The cultural divide separating the two firms represented a potentially daunting challenge. Allianz’s management was well aware that firms distracted by culture clashes and the morale problems and mistrust they breed are less likely to realize the synergies and savings that caused them to acquire the company in the first place. Allianz was acutely aware of the potential problems as a result of difficulties they had experienced following the acquisition of Firemen’s Fund, a large U.S.-based property–casualty company.

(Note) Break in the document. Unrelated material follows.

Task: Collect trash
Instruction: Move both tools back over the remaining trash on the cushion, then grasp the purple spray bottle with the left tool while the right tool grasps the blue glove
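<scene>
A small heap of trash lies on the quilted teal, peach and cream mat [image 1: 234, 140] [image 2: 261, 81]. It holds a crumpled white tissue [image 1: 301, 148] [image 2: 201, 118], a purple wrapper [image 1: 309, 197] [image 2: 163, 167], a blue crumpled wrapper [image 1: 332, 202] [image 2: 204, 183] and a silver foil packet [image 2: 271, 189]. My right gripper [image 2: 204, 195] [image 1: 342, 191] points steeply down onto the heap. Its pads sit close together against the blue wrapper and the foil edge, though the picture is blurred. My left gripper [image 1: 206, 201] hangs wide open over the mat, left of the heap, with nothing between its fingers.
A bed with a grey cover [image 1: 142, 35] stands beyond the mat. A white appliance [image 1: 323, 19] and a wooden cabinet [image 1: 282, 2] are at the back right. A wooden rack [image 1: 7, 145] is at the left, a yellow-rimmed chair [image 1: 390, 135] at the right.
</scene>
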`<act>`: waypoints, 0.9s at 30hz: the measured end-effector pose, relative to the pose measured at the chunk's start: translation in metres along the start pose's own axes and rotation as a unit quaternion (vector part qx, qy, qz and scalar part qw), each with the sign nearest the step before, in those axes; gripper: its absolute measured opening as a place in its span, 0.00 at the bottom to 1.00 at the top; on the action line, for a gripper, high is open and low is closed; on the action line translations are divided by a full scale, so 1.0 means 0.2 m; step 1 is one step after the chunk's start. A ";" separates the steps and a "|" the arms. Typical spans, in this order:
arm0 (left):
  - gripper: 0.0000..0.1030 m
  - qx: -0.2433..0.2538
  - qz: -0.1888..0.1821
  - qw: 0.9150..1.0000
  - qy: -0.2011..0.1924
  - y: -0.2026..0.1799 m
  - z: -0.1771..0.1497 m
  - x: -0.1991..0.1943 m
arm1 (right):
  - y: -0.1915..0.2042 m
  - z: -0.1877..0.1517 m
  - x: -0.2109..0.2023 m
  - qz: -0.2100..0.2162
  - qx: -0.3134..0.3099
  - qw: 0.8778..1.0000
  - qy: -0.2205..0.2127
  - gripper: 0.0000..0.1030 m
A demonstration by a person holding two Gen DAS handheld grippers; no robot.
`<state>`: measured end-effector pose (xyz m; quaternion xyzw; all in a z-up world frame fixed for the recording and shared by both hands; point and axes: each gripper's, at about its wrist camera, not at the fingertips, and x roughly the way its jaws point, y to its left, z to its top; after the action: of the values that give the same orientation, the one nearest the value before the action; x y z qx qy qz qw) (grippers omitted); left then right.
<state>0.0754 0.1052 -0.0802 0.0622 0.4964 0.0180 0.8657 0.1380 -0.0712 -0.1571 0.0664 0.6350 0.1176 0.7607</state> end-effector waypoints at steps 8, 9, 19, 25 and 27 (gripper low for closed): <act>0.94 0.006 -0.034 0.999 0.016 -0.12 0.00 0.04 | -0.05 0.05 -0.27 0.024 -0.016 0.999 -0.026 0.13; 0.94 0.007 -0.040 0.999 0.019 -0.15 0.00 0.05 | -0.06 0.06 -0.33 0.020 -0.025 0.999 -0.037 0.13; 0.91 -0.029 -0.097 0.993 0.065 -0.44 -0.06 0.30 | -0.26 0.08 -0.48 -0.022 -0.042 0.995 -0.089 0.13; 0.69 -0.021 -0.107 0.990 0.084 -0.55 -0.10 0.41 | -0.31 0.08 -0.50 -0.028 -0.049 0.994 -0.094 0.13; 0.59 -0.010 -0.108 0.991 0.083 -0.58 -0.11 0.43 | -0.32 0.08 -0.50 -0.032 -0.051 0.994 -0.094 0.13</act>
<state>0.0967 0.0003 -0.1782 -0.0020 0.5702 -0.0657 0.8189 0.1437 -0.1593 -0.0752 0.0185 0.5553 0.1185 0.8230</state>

A major motivation for the acquisition was to obtain the well-known skills of the elite Pimco money managers to broaden Allianz’s financial services product offering. Although retention bonuses can buy loyalty in the short run, employees of the acquired firm generally need much more than money in the long term. Pimco’s money managers stated publicly that they wanted Allianz to let them operate independently, the way Pimco existed under their former parent, Pacific Mutual Life Insurance Company. Allianz had decided not only to run Pimco as an independent subsidiary but also to move $100 billion of Allianz’s assets to Pimco. Bill Gross, Pimco’s legendary bond trader, and other top Pimco money managers, now collect about one-fourth of their compensation in the form of Allianz stock. Moreover, most of the top managers have been asked to sign long-term employment contracts and have received retention bonuses.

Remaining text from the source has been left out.